**TASK GOAL**
Check which lines in the records hold "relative" and report how many there are, with no other text.

**DATASET EXTRACT**
*** Begin section ***

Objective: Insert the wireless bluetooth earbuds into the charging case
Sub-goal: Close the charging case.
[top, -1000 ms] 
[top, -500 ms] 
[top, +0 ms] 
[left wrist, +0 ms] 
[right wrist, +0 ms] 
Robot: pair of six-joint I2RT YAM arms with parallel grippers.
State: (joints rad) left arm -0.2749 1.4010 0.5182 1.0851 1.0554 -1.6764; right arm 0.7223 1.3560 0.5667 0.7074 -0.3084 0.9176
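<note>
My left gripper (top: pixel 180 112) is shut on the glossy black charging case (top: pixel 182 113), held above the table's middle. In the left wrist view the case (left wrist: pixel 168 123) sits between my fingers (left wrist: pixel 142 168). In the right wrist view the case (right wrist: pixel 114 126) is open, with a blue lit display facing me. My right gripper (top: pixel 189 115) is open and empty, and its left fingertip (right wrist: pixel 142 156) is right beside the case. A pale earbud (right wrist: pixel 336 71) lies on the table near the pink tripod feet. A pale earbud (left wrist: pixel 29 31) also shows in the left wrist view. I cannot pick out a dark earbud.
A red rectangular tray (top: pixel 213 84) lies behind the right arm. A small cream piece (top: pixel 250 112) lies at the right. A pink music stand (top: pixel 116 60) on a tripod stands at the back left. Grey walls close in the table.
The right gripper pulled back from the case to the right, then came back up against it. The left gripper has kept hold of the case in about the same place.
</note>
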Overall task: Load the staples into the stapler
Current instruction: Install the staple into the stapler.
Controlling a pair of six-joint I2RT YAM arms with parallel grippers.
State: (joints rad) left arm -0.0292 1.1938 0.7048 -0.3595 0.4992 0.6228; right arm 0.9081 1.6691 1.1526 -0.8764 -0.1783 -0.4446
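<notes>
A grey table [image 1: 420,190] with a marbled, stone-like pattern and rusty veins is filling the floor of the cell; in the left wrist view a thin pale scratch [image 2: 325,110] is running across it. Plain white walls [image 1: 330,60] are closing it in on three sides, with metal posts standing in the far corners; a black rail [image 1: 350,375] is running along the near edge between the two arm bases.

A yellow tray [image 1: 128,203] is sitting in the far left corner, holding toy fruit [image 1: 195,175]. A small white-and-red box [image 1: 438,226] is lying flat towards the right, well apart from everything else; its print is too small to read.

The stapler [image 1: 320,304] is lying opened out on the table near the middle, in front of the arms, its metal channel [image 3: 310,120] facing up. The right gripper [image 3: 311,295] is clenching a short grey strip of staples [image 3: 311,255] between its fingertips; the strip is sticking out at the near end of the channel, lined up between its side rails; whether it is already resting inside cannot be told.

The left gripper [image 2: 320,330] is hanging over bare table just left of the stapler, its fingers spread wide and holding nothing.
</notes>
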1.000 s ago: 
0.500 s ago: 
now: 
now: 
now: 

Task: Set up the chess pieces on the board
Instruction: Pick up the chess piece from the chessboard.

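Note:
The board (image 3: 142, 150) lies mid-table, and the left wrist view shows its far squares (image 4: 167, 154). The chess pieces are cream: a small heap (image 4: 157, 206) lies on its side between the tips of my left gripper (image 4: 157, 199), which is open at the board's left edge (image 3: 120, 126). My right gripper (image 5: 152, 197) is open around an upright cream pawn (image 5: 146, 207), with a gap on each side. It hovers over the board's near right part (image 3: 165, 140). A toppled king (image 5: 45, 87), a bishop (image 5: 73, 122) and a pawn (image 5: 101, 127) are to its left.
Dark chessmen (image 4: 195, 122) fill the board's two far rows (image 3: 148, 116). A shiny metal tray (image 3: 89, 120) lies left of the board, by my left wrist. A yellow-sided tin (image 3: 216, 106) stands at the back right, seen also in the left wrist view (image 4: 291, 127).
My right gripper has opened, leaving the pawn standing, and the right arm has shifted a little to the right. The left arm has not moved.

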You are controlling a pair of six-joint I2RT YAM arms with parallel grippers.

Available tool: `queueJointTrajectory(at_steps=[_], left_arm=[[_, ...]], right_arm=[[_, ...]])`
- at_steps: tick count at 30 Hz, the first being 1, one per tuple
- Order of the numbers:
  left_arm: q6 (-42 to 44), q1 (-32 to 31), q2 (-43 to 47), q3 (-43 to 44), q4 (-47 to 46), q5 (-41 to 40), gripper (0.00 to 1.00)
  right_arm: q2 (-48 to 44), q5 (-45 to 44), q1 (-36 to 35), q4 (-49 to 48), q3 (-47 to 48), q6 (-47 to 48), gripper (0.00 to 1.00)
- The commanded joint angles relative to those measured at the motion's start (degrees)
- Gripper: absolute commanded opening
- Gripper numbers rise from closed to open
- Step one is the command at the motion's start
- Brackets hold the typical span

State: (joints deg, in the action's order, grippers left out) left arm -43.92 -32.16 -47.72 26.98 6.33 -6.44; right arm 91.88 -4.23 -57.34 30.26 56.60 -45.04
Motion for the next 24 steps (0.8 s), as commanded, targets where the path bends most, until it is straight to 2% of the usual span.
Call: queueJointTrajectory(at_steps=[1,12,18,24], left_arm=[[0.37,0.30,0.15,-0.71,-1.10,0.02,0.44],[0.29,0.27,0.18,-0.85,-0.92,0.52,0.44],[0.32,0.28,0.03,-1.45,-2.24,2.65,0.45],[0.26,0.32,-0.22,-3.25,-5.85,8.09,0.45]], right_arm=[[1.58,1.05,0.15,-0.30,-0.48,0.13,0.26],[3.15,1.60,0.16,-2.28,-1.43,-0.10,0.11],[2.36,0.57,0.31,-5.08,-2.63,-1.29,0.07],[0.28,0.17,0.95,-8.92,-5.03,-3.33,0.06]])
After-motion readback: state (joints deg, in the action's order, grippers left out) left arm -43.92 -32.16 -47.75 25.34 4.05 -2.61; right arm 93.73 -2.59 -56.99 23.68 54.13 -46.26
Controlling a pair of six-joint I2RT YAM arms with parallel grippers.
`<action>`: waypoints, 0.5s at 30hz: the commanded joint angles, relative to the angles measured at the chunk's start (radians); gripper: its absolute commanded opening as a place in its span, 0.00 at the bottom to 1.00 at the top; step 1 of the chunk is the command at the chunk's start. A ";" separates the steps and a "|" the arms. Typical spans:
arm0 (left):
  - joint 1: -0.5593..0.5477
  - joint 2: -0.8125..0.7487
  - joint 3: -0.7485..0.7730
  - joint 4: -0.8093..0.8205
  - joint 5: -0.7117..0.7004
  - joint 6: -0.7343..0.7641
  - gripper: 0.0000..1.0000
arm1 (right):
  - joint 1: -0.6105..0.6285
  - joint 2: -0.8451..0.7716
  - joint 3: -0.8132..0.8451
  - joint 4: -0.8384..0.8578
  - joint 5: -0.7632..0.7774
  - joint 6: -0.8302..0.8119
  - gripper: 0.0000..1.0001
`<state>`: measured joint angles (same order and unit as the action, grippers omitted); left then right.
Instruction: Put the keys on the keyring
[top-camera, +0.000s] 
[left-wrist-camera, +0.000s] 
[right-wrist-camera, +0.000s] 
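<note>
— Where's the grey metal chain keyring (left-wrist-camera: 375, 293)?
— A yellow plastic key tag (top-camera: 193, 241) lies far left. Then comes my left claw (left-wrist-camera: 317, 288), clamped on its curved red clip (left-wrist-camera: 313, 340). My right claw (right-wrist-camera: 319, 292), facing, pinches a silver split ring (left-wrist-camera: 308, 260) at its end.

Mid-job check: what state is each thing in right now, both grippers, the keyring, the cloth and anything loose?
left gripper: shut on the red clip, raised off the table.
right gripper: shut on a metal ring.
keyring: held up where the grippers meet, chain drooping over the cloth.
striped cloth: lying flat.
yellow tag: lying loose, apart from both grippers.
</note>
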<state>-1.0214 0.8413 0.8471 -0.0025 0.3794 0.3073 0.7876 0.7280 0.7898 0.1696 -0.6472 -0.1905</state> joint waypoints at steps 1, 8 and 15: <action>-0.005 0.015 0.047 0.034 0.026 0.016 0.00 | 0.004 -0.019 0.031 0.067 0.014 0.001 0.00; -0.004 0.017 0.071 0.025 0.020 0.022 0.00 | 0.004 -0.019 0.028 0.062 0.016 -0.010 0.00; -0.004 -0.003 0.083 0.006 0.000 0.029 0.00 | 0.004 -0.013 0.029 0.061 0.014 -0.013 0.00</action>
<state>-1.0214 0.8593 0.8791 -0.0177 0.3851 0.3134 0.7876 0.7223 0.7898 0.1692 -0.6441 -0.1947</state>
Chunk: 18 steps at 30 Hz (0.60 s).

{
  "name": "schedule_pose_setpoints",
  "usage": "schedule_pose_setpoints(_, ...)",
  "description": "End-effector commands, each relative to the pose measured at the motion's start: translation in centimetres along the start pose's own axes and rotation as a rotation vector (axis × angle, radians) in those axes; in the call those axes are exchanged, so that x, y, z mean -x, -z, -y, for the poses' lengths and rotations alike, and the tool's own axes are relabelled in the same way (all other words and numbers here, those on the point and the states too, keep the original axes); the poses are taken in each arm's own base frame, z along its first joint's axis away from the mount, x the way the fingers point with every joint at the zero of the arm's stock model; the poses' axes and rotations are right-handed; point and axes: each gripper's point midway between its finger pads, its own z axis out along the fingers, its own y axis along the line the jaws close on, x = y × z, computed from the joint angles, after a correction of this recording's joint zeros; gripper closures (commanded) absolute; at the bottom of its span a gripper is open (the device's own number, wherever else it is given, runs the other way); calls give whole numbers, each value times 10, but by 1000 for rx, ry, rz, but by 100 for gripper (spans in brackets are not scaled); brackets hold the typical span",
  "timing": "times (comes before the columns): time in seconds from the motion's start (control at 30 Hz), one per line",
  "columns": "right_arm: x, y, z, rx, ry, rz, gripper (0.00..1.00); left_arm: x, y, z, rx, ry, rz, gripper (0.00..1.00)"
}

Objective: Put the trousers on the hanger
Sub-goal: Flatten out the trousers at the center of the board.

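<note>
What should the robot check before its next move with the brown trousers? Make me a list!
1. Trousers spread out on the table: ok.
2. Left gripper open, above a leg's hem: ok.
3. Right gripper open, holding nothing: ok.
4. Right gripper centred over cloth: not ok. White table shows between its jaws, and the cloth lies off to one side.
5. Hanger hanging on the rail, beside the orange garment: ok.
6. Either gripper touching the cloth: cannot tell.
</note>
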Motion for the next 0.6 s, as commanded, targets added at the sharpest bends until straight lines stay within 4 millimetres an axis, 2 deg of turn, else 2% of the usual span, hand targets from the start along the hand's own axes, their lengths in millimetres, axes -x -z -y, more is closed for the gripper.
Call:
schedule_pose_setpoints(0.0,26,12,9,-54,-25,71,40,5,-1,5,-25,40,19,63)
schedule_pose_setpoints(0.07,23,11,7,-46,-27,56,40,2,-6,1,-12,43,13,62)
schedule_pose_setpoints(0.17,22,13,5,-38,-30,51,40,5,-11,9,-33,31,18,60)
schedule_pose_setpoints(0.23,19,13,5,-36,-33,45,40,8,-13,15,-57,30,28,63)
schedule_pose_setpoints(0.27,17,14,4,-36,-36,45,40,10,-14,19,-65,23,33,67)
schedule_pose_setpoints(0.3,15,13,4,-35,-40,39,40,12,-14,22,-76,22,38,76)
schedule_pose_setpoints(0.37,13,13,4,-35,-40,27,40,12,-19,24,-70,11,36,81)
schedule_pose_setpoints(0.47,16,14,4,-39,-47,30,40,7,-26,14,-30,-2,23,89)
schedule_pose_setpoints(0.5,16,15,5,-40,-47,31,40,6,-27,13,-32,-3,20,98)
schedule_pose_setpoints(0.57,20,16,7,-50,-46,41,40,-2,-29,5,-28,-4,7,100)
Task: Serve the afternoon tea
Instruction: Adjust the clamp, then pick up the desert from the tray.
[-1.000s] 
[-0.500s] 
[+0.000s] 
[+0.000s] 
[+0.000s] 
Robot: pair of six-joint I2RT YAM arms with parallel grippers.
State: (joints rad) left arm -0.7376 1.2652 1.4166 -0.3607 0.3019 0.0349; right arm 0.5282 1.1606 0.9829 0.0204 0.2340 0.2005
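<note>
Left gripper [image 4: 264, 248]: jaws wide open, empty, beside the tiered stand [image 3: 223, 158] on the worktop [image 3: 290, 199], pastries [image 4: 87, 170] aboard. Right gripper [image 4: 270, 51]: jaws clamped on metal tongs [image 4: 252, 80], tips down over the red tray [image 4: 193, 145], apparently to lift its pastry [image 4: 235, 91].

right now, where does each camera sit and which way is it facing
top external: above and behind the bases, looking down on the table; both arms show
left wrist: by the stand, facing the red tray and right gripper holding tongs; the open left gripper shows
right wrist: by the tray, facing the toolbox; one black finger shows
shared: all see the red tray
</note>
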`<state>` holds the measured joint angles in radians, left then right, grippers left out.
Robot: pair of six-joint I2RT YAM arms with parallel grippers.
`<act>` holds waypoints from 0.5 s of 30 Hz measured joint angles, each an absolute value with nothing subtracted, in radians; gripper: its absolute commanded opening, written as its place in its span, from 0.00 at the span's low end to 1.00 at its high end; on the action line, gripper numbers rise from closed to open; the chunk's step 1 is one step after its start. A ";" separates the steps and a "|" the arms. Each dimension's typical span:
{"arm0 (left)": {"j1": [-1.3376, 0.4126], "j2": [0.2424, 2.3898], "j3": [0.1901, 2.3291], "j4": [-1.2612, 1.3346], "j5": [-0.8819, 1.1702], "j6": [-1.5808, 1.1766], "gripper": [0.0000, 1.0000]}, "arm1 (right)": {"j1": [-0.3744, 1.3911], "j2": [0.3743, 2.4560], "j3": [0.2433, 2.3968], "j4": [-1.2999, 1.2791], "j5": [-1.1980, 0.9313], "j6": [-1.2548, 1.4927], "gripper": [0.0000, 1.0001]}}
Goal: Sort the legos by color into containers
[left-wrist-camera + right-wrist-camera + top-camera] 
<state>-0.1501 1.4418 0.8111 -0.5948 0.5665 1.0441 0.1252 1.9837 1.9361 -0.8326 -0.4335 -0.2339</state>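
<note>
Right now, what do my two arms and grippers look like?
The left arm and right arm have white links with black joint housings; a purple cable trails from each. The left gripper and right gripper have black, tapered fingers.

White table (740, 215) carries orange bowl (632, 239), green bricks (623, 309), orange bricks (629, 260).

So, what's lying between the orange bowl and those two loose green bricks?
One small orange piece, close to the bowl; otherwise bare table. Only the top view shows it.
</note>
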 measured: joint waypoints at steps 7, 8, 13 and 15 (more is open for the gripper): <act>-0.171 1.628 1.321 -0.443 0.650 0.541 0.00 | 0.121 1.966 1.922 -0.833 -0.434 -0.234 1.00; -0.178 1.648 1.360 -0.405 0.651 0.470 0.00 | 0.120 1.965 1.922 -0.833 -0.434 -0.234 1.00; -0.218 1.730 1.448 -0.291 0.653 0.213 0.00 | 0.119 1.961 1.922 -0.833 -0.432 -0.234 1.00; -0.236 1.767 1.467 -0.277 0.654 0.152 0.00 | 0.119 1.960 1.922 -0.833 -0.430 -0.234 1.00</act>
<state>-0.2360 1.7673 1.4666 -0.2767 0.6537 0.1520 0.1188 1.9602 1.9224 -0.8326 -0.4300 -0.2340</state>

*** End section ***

**ANSWER SPACE**
3